Thread: Standard efficiency

  1. #1
    Registered User
    Join Date
    Mar 2008
    Location
    Coimbra, Portugal
    Posts
    85

    Standard efficiency

    Well, I have been developing my own implementation of the C Standard for UNIX platforms (only tested on Linux, though). It's going very well and I'm very glad that I managed to implement the whole stdio library except for 'printf and its friends (sprintf, scanf...)', since this will be a really tough work. In fact, I was looking to find an already available Open-source implementation.

    I must say that the hard part was starting with the FILE structure and, eventually, having to steadily modify it to fit the needs of each function, such as ungetc and etcetera. Implementing a wrapper to kernel calls was also tough, but - hey - I'm alive.

    What I've come to understand with this "hobby of mine" is that, while following the standard might be portable, it seems to hit performance, since it seems to me that the standard implementations are merely wrappers (with additional features which slow it down) to the 'real' functions.

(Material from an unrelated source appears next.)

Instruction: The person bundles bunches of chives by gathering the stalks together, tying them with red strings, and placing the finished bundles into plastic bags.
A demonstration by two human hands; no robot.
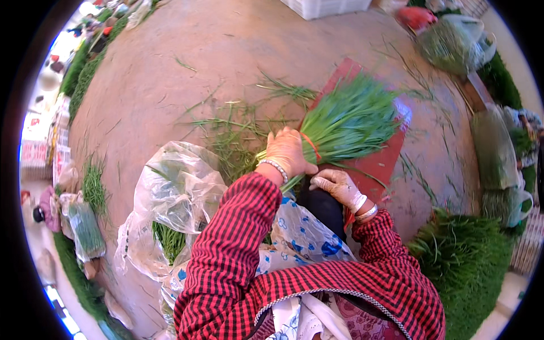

    So if we know that we will be targeting a given platform and that our code doesn't have to compile on another, does it seem reliable to directly use an Operating System's API and System Calls? Sure it'll break portability, but it will increase performance.


    And I think that this all happens because the maintainers of the operating systems do not implement themselves the standard. AFAIK it was born in UNIX and everything should support it natively! But that's just silly me who is angry at some companies.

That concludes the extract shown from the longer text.